# Your task:
When you write out the listing, keep every character and omit the pictures.

# Supplied data:
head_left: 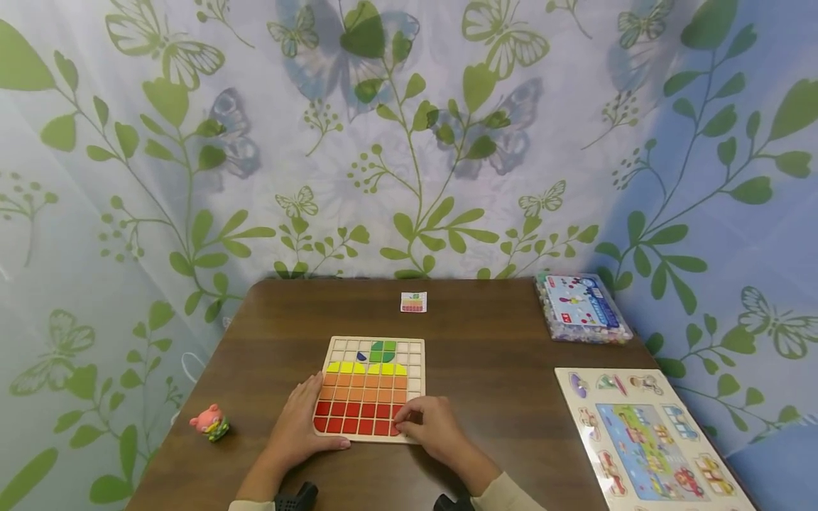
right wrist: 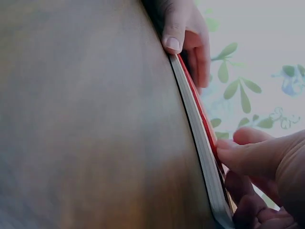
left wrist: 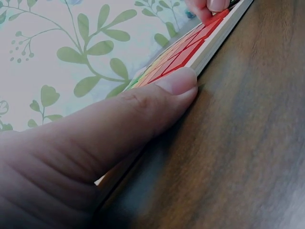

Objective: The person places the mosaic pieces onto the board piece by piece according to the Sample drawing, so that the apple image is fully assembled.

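A square wooden mosaic board (head_left: 414, 360) lies on the table. Rows of red tiles (head_left: 351, 409), orange tiles (head_left: 364, 381) and yellow tiles (head_left: 345, 367) fill its lower part. Green tiles (head_left: 383, 351) and a dark blue tile (head_left: 361, 356) sit higher. My left hand (head_left: 297, 419) rests at the near left corner, its fingers along the left side and the thumb (left wrist: 143, 109) against the front edge. At the near right corner, my right hand (head_left: 434, 426) pinches a red tile between thumb (right wrist: 228, 150) and forefinger; the fingers partly hide it.
A small picture card (head_left: 413, 302) lies behind the board. Further right are a clear box of beads (head_left: 581, 309) and a wooden picture puzzle (head_left: 652, 433). A pink figurine (head_left: 211, 422) stands at the left. A patterned curtain (head_left: 409, 142) hangs behind the table.
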Available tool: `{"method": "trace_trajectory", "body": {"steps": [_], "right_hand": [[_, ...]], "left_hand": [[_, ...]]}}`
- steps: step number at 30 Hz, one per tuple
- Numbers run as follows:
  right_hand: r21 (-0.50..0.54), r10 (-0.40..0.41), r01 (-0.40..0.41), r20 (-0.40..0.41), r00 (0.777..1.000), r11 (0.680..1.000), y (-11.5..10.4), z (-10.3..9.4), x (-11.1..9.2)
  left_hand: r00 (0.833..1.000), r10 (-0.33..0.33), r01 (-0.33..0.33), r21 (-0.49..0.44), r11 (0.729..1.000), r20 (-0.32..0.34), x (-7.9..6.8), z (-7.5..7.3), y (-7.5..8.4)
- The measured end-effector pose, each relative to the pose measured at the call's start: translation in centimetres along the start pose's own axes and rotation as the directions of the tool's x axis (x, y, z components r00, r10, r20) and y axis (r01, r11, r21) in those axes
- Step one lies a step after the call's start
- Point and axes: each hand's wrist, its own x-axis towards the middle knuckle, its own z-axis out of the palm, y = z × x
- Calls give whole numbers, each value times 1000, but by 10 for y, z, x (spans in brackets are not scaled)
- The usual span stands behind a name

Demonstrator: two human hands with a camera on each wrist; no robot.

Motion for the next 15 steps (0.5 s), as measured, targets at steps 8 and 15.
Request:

# Solved problem:
head_left: 
right wrist: 
left wrist: 

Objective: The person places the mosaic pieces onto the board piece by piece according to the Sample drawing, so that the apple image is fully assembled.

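A square wooden mosaic board (head_left: 414, 360) lies on the table. Rows of red tiles (head_left: 351, 409), orange tiles (head_left: 364, 381) and yellow tiles (head_left: 345, 367) fill its lower part. Green tiles (head_left: 383, 351) and a dark blue tile (head_left: 361, 356) sit higher. My left hand (head_left: 297, 419) rests at the near left corner, its fingers along the left side and the thumb (left wrist: 143, 109) against the front edge. At the near right corner, my right hand (head_left: 434, 426) pinches a red tile between thumb (right wrist: 228, 150) and forefinger; the fingers partly hide it.
A small picture card (head_left: 413, 302) lies behind the board. Further right are a clear box of beads (head_left: 581, 309) and a wooden picture puzzle (head_left: 652, 433). A pink figurine (head_left: 211, 422) stands at the left. A patterned curtain (head_left: 409, 142) hangs behind the table.
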Available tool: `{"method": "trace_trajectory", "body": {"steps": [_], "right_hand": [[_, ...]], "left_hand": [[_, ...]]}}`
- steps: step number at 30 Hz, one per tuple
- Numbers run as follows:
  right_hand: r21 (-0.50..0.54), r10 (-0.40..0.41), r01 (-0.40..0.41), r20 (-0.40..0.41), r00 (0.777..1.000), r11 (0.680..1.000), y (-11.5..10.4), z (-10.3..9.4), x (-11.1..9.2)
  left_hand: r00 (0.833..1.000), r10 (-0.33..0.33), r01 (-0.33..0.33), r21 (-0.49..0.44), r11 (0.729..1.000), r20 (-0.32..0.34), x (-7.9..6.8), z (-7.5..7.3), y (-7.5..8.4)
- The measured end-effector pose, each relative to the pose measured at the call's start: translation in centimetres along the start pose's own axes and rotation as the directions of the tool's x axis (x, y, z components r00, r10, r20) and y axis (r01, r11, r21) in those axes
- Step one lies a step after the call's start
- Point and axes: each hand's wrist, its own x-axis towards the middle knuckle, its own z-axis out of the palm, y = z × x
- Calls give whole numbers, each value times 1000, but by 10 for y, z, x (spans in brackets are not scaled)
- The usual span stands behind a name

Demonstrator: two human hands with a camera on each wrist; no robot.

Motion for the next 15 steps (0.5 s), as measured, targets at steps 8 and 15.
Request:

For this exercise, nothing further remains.